* [What you need to do] Copy all lines in the data that contain the string "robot".

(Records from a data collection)
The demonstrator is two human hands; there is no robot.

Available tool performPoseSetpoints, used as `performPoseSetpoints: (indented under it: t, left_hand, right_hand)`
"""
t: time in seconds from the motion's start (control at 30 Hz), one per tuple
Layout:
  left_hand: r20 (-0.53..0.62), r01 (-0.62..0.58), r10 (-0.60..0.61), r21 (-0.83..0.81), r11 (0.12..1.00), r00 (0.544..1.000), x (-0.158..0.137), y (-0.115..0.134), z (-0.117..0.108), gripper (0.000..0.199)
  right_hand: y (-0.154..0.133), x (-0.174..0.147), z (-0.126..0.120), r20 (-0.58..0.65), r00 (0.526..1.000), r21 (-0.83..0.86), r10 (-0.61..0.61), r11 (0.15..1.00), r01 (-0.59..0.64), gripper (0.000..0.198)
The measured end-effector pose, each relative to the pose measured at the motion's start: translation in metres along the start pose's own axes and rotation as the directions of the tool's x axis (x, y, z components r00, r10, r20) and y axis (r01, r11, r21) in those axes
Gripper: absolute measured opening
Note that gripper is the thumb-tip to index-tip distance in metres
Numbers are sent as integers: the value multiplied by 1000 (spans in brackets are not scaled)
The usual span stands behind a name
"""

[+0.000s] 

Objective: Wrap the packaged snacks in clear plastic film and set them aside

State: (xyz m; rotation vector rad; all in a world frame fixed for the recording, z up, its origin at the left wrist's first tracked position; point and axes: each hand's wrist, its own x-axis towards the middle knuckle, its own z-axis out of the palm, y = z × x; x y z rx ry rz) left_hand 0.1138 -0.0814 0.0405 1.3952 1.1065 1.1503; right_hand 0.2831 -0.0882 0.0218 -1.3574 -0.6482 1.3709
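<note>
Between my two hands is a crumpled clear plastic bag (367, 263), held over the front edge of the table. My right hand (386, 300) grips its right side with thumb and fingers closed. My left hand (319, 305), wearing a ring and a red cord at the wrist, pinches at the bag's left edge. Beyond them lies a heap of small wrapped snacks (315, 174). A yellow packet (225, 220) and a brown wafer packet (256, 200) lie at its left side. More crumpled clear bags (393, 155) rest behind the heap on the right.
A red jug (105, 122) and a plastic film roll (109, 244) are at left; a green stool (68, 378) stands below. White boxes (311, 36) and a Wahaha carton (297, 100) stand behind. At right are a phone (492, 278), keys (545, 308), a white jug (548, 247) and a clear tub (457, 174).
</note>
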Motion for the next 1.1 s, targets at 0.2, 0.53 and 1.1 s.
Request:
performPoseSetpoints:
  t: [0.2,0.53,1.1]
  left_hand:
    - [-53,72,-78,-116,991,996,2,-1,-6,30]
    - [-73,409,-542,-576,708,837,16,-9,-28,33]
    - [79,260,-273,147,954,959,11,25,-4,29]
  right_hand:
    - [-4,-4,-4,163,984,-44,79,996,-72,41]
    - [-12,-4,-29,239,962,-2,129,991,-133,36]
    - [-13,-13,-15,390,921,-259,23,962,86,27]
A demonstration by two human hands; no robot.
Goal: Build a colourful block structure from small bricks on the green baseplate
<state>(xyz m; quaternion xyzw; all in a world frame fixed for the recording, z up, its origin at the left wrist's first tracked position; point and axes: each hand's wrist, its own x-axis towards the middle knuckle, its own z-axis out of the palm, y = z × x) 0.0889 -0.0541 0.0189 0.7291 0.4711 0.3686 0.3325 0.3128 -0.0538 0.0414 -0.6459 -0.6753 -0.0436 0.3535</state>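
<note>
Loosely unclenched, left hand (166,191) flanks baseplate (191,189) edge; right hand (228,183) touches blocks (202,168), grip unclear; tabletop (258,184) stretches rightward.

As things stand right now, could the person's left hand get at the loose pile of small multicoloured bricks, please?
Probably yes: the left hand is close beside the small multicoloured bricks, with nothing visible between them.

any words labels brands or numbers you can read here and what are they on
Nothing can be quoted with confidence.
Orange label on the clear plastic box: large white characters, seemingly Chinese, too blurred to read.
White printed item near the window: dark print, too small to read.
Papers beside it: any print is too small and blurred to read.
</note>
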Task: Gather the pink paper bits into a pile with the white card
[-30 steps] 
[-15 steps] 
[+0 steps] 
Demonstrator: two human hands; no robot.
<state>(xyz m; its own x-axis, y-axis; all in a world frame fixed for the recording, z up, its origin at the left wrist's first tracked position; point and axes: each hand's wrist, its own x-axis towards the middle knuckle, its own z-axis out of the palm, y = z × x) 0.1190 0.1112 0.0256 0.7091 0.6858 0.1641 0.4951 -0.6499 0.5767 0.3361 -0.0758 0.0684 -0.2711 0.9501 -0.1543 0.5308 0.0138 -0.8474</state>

* [Solution]
The demonstrator is two human hands; there is no robot.
A demonstration by two human hands; no robot.
Demonstrator: two human hands; no robot.

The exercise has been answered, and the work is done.